Nonostante gli obiettivi raggiunti e i risultati ottenuti dai movimenti femministi, grazie a 
questa lotta iniziata più di un secolo fa, ancora oggi, purtroppo, le donne vedono i loro diritti 
non riconosciuti o calpestati e, in varie occasioni, sono oggetto di discriminazioni, di 
pregiudizi e di violenze.  
Da qui, la necessità di promuovere un nuovo modello di protesta che esca fuori dalla logica 
del megafono e della piazza: una nuova frontiera della libertà di espressione che vede nelle 
“Pussy Riot” e nelle “Femen” la sua massima rappresentazione. 
Scopo della tesi è riflettere sulla connessione tra passato e presente dei movimenti 
femministi.

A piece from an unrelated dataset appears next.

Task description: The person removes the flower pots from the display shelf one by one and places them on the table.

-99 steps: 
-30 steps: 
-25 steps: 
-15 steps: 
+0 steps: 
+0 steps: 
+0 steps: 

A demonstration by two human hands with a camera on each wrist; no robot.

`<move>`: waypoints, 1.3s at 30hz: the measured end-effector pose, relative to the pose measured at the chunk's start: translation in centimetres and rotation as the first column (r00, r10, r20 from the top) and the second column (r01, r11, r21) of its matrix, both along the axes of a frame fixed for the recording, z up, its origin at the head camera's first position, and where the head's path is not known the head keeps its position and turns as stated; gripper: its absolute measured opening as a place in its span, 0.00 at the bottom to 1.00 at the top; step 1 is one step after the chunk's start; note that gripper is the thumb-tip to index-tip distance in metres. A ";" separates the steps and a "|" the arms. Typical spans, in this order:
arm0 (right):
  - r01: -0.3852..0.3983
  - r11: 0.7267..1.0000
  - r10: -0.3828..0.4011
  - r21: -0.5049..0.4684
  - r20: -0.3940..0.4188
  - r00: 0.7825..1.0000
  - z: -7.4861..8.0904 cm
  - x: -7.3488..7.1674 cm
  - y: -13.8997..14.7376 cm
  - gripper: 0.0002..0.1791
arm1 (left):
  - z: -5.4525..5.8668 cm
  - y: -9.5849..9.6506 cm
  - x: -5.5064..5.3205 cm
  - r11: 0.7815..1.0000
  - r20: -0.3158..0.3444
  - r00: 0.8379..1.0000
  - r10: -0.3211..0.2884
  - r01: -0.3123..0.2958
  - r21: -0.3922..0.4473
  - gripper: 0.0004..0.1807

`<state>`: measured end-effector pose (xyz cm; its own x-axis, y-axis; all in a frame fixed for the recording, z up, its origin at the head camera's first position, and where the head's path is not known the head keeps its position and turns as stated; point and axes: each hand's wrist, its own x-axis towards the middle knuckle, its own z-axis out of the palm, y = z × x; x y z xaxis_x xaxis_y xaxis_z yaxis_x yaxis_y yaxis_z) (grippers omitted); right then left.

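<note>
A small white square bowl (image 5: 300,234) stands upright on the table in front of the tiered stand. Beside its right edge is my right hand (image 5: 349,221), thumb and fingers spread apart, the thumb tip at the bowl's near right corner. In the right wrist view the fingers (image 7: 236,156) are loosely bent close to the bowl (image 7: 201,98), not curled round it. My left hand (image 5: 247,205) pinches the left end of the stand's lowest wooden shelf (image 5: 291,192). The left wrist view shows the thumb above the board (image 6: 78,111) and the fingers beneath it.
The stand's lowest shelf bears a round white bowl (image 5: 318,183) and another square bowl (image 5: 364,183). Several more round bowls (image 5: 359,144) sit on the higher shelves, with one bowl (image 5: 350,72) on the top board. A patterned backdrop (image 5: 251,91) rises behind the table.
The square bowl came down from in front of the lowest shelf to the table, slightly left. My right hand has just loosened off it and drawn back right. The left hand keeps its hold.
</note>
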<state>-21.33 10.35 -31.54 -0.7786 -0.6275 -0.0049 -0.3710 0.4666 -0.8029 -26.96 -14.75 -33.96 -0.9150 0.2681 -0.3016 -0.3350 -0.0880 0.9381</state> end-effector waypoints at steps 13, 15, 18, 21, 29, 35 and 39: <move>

Attraverso un’analisi di essi cercherò di cogliere le varie differenze riguardo il 
tipo di reclutamento, il metodo di protesta, gli obiettivi e le strategie. 

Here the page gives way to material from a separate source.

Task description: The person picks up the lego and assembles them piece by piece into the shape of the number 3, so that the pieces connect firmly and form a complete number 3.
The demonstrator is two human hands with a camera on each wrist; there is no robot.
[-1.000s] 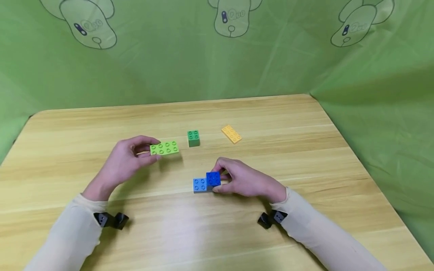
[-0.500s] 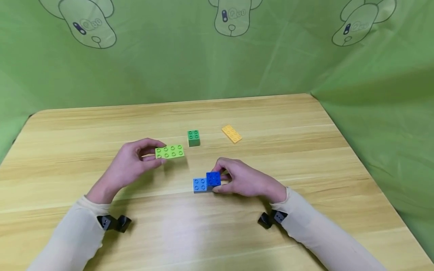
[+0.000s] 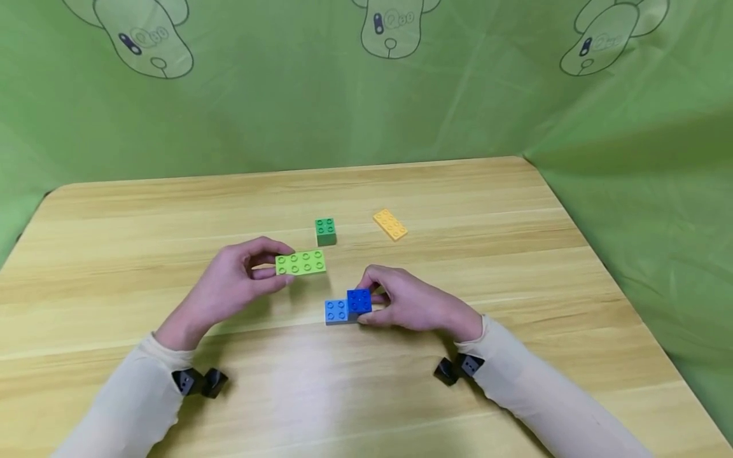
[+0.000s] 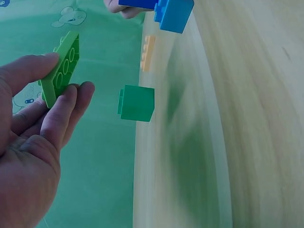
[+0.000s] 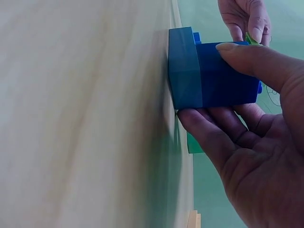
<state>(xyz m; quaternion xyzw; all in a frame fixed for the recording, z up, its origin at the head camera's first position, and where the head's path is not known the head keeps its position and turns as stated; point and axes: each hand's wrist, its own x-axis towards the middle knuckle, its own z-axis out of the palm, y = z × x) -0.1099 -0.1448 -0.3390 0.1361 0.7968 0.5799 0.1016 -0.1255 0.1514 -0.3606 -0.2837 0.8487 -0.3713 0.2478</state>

Il primo capitolo è dedicato al tema dei movimenti sociali; dopo una iniziale definizione di 
questi ultimi, si passa alla presentazione degli aspetti principali, delle prospettive teoriche e 
della produzione simbolica, con riferimento soprattutto al concetto di frame e di identità. 

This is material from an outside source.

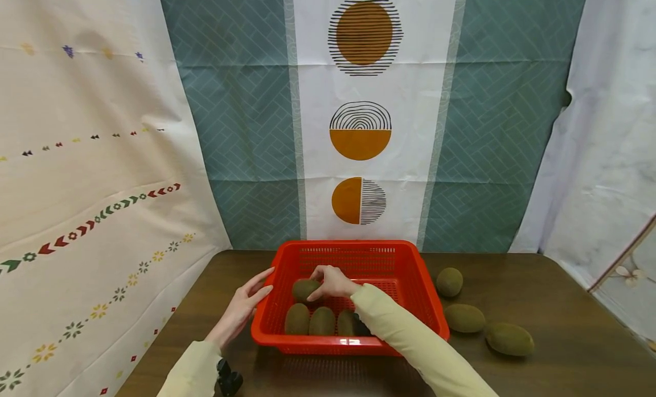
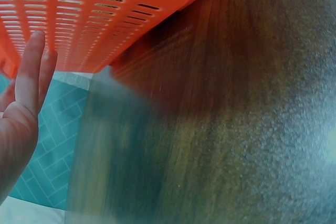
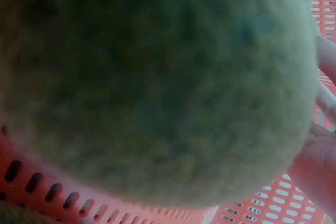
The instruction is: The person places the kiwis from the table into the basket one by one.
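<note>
In red basket [image 1: 307,341], right hand [image 1: 335,283] pinches kiwi [image 1: 303,291] behind front kiwis [image 1: 322,322]; left hand [image 1: 241,310], straight-fingered, at left rim [image 1: 262,323]; loose kiwis [image 1: 464,318] rightward.

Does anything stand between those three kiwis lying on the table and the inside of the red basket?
Yes: the right wall of the red basket stands between them. The rightmost kiwi also has the middle kiwi between it and that wall.

Red rectangular plastic basket [image 1: 328,341]: smooth, glossy along the rim
Brown oval fruits [image 1: 303,291]: matt, rough, fuzzy-looking skin
Dark-brown wooden desk [image 1: 564,328]: grained, faintly glossy
Teal-and-white patterned cloth hanging [image 1: 236,129]: matt, lightly creased
Pale cream cloth sleeves [image 1: 422,343]: matt
</note>
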Demonstrator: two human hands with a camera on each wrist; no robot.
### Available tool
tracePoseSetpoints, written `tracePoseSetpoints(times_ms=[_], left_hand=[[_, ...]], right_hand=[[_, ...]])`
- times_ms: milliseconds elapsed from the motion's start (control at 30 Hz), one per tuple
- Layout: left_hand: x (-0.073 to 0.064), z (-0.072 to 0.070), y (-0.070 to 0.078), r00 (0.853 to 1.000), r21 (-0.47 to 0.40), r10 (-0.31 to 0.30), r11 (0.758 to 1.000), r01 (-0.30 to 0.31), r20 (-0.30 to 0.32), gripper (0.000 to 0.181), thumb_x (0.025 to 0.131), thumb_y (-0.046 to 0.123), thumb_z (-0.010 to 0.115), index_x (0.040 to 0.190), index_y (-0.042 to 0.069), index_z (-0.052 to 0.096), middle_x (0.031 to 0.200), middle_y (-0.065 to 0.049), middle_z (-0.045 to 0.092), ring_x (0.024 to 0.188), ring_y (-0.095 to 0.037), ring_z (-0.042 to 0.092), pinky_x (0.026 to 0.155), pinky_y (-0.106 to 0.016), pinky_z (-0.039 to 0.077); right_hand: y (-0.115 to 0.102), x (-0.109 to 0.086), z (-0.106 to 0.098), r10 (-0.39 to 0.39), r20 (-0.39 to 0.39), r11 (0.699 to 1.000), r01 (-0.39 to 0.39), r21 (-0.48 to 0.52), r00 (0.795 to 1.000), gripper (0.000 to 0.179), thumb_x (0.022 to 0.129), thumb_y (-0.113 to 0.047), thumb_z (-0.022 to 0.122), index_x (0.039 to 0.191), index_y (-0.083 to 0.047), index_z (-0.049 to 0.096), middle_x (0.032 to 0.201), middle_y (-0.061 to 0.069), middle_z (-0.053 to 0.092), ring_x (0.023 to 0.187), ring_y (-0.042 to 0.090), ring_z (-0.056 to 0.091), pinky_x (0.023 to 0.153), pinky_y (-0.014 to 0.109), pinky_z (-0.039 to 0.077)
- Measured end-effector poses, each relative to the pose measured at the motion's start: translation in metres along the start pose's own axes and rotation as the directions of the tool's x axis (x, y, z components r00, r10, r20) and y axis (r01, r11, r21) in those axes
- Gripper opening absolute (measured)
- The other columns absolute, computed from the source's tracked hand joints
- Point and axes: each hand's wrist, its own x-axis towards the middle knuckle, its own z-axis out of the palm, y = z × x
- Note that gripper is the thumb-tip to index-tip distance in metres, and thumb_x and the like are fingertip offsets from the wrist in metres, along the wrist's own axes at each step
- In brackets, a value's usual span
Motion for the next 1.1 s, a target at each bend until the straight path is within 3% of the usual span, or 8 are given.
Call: tracePoseSetpoints(times_ms=[200,500,700,933,1100], left_hand=[[0.0,0.001,0.0,1.0,0.006,0.013,1.0,-0.013,-0.001,0.05,0.09,0.019,0.058,0.136,0.014,0.041,0.129,-0.018,0.046,0.103,-0.034,0.054,0.076,-0.045,0.048],[-0.002,0.001,-0.001,1.0,0.002,0.009,1.0,-0.009,0.008,0.049,0.09,0.02,0.057,0.137,0.017,0.04,0.129,-0.018,0.045,0.103,-0.034,0.054,0.077,-0.045,0.048],[-0.002,0.0,-0.001,1.0,-0.003,0.008,1.0,-0.008,0.005,0.049,0.09,0.019,0.057,0.137,0.016,0.04,0.129,-0.019,0.045,0.102,-0.034,0.054,0.076,-0.045,0.048],[-0.003,0.001,0.001,1.0,-0.012,-0.02,1.0,0.02,0.015,0.049,0.092,0.018,0.055,0.138,0.016,0.038,0.129,-0.019,0.044,0.103,-0.036,0.053,0.077,-0.045,0.047],[-0.007,0.003,0.01,0.999,-0.038,-0.022,0.999,0.024,0.042,0.052,0.092,0.014,0.054,0.139,0.011,0.034,0.131,-0.024,0.041,0.105,-0.041,0.05,0.077,-0.046,0.047]], right_hand=[[0.001,-0.002,0.0,0.06,0.058,0.987,-0.068,0.146,0.996,0.036,0.069,-0.006,0.079,0.099,-0.002,0.06,0.092,0.003,0.055,0.065,0.018,0.058,0.056,0.033,0.052],[0.005,-0.006,-0.008,0.026,0.085,0.999,-0.03,0.044,0.996,0.042,0.071,-0.014,0.078,0.107,-0.003,0.059,0.105,0.009,0.056,0.095,0.025,0.053,0.075,0.031,0.047],[0.006,-0.008,-0.017,0.034,0.099,0.997,-0.04,0.061,0.995,0.046,0.073,-0.013,0.077,0.112,-0.001,0.056,0.108,0.012,0.054,0.101,0.029,0.051,0.073,0.032,0.048],[-0.006,-0.015,-0.036,-0.019,0.074,0.997,0.014,0.072,0.997,0.046,0.074,-0.013,0.076,0.113,0.001,0.055,0.113,0.019,0.053,0.105,0.035,0.048,0.081,0.036,0.045],[-0.016,-0.021,-0.054,-0.038,0.066,0.985,0.026,0.173,0.997,0.038,0.075,-0.009,0.074,0.109,-0.002,0.057,0.109,0.014,0.055,0.096,0.029,0.053,0.073,0.037,0.05]])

Successivamente, si passano in rassegna i temi degli individui, della dimensione 
organizzativa e dell’importanza delle reti sociali all’interno dei movimenti. 
Si cercherà poi di spiegare l’uso e la diffusione della protesta nei movimenti sociali con 
un’attenzione particolare alle diverse logiche utilizzate dai movimenti. 
Infine, ci si occupa delle influenze dei movimenti sui sistemi politici, accennando quelli che 
sono i loro alleati e oppositori, e dei principali tipi di movimenti sociali. 
Il secondo capitolo si concentra, invece, sulla ricostruzione storica dei movimenti femministi 
spiegati attraverso l’utilizzo dell’ampia letteratura in materia. Si ripercorrerà un percorso 
diviso in quattro “ondate”, ognuna delle quali si caratterizza per un nocciolo di 
rivendicazioni precise, adatte al periodo storico. 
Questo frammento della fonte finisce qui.